[[ Records to use, beginning ]]

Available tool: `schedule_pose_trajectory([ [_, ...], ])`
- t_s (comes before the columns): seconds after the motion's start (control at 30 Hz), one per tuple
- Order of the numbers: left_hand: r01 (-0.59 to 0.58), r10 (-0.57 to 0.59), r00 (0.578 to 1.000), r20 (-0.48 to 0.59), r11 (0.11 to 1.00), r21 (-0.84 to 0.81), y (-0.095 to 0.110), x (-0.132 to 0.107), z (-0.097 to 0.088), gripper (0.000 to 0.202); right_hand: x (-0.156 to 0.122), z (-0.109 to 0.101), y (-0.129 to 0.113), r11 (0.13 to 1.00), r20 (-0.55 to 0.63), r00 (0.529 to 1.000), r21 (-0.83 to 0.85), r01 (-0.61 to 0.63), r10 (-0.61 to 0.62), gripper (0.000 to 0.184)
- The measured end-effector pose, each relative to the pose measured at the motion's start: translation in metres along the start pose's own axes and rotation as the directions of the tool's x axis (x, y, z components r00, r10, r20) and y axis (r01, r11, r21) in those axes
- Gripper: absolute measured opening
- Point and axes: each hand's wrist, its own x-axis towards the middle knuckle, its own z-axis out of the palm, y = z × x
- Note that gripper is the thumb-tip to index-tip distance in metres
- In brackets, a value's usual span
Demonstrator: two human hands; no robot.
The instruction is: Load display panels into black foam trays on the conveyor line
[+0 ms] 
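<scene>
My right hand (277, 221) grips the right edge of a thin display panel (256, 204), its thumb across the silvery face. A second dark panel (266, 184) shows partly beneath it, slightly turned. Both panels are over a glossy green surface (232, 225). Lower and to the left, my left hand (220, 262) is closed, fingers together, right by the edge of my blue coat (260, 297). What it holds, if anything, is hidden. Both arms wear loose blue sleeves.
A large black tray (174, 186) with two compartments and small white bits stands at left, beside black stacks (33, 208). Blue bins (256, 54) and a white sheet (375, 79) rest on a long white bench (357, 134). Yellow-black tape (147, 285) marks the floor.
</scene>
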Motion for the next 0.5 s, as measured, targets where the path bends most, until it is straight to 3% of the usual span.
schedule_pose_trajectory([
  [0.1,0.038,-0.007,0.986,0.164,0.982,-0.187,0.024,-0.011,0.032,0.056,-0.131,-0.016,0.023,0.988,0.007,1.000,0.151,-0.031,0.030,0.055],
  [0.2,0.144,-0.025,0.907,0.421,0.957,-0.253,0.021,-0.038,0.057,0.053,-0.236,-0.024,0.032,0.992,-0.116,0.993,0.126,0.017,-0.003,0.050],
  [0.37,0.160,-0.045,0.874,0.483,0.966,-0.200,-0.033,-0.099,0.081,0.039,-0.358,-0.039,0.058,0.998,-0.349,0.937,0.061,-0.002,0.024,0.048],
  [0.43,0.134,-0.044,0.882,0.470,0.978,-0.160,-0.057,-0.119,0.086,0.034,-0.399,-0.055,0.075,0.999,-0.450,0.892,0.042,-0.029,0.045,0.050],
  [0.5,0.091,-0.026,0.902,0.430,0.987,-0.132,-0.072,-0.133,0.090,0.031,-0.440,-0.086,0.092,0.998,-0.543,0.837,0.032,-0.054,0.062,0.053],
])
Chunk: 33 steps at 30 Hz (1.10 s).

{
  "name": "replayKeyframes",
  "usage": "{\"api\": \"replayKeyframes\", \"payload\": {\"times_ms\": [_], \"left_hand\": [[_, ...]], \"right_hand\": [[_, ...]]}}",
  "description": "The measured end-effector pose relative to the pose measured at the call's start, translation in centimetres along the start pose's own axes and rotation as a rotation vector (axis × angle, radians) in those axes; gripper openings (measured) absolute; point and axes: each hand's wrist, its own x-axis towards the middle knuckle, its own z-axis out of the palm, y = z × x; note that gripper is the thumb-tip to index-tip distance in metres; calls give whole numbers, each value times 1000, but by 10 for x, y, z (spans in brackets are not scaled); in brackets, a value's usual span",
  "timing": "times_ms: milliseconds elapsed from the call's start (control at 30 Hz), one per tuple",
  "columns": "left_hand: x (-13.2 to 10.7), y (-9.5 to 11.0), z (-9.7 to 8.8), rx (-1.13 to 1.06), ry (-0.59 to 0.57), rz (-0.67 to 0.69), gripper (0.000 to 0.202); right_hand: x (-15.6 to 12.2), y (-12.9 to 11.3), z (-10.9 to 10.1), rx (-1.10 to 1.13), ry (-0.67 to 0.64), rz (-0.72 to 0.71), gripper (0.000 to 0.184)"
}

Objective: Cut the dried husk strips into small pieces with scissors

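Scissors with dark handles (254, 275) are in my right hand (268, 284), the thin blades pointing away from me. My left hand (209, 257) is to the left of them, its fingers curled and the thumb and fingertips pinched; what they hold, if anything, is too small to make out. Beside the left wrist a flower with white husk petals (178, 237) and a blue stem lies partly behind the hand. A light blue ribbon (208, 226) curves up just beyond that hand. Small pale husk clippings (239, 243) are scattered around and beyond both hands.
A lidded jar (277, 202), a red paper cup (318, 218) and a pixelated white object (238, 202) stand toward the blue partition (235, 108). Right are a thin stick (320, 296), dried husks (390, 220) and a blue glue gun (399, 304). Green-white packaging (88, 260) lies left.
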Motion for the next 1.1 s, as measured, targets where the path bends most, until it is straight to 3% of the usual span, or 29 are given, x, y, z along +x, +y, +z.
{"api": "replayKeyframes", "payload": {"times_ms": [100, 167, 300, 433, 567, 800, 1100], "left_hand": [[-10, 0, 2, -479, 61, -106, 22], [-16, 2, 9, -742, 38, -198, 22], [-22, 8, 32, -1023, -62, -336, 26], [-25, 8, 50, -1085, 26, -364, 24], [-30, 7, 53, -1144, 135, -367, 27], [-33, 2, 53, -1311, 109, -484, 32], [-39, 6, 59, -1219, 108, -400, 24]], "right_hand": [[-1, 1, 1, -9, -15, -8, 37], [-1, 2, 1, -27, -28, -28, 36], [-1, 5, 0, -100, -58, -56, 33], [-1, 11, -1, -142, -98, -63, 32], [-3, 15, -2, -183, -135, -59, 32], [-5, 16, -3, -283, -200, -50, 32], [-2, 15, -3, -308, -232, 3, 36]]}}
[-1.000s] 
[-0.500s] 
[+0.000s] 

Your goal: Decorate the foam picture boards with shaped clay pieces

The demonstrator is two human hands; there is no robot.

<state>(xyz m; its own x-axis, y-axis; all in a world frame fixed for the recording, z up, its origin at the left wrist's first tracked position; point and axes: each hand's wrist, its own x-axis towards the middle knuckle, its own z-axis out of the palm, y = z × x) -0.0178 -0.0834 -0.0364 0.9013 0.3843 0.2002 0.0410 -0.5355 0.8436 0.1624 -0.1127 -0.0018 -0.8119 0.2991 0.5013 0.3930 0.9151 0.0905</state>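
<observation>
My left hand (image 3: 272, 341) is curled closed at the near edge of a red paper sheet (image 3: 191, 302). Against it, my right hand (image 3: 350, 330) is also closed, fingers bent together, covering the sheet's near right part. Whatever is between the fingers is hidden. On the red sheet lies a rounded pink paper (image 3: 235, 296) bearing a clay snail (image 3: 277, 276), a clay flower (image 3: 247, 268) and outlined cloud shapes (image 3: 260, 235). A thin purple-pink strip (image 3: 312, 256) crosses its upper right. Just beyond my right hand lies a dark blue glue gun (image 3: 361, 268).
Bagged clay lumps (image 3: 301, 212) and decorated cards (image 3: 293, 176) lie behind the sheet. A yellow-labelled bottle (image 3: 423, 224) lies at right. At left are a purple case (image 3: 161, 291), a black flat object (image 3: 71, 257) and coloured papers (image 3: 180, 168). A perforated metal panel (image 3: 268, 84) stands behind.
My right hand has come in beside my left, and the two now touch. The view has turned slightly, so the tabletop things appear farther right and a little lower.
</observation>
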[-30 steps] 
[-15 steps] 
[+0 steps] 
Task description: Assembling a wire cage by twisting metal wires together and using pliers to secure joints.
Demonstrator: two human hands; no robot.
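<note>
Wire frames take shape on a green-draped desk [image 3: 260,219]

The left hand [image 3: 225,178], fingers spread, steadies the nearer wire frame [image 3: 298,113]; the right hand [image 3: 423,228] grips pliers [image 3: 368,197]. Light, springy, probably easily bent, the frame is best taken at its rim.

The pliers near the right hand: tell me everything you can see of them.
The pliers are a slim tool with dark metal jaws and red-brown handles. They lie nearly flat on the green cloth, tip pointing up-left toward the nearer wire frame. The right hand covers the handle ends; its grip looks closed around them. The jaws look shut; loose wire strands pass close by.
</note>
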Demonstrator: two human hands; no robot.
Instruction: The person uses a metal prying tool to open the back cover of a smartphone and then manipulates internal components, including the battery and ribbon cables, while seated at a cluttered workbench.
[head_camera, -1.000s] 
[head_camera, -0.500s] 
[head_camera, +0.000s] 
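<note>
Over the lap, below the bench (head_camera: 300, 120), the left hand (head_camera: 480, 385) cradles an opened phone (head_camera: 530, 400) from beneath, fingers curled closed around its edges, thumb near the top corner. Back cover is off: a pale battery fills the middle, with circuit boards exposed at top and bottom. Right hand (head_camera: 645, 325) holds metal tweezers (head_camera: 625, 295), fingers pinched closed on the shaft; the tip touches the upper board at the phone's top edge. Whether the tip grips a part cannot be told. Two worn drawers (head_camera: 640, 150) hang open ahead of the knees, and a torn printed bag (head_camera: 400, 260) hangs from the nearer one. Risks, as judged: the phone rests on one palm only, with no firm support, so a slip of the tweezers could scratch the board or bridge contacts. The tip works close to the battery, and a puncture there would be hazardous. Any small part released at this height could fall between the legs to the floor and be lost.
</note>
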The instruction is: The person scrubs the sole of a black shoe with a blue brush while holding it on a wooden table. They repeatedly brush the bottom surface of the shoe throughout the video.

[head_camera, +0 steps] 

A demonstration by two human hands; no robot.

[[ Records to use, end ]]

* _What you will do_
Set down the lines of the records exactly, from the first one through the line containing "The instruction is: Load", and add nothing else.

* _Answer box_
Available tool: `schedule_pose_trajectory([ [_, ...], ])`
- t_s (comes before the columns): seconds after the motion's start (control at 30 Hz), one per tuple
- Order of the numbers: left_hand: r01 (-0.59 to 0.58), r10 (-0.57 to 0.59), r00 (0.578 to 1.000), r20 (-0.48 to 0.59), r11 (0.11 to 1.00), r21 (-0.84 to 0.81), y (-0.095 to 0.110), x (-0.132 to 0.107), z (-0.097 to 0.088), gripper (0.000 to 0.202); right_hand: x (-0.156 to 0.122), z (-0.109 to 0.101), y (-0.129 to 0.113), r11 (0.13 to 1.00), r20 (-0.55 to 0.63), r00 (0.529 to 1.000), r21 (-0.83 to 0.85), r01 (-0.61 to 0.63), r10 (-0.61 to 0.62), gripper (0.000 to 0.184)
- The measured end-effector pose, each relative to the pose measured at the motion's start: translation in metres along the start pose's own axes and rotation as the directions of the tool's x axis (x, y, z components r00, r10, r20) and y axis (r01, r11, r21) in those axes
- Gripper: absolute measured opening
- Point and axes: each hand's wrist, its own x-axis towards the middle knuckle, its own z-axis out of the palm, y = z × x
- Note that gripper is the thumb-tip to index-tip distance in metres
- In brackets, a value's usual span
Demonstrator: two human hands; no robot.
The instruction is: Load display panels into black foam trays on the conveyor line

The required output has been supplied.